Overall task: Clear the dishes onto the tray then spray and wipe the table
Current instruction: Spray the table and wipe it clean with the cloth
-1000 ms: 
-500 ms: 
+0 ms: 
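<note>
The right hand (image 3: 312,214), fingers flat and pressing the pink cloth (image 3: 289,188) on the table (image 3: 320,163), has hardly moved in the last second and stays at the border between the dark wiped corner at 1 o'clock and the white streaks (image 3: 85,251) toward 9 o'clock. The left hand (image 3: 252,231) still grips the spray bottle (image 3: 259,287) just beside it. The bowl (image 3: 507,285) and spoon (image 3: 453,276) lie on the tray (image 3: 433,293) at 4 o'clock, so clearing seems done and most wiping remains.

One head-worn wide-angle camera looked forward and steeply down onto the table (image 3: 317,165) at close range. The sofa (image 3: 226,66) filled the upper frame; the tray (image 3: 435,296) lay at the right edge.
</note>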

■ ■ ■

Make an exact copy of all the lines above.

WRITTEN RESPONSE
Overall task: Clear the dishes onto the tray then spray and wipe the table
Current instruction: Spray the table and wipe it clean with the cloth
-1000 ms: 
-500 ms: 
+0 ms: 
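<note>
The right hand (image 3: 312,214), fingers flat and pressing the pink cloth (image 3: 289,188) on the table (image 3: 320,163), has hardly moved in the last second and stays at the border between the dark wiped corner at 1 o'clock and the white streaks (image 3: 85,251) toward 9 o'clock. The left hand (image 3: 252,231) still grips the spray bottle (image 3: 259,287) just beside it. The bowl (image 3: 507,285) and spoon (image 3: 453,276) lie on the tray (image 3: 433,293) at 4 o'clock, so clearing seems done and most wiping remains.

One head-worn wide-angle camera looked forward and steeply down onto the table (image 3: 317,165) at close range. The sofa (image 3: 226,66) filled the upper frame; the tray (image 3: 435,296) lay at the right edge.
</note>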

The answer given above is complete as it stands.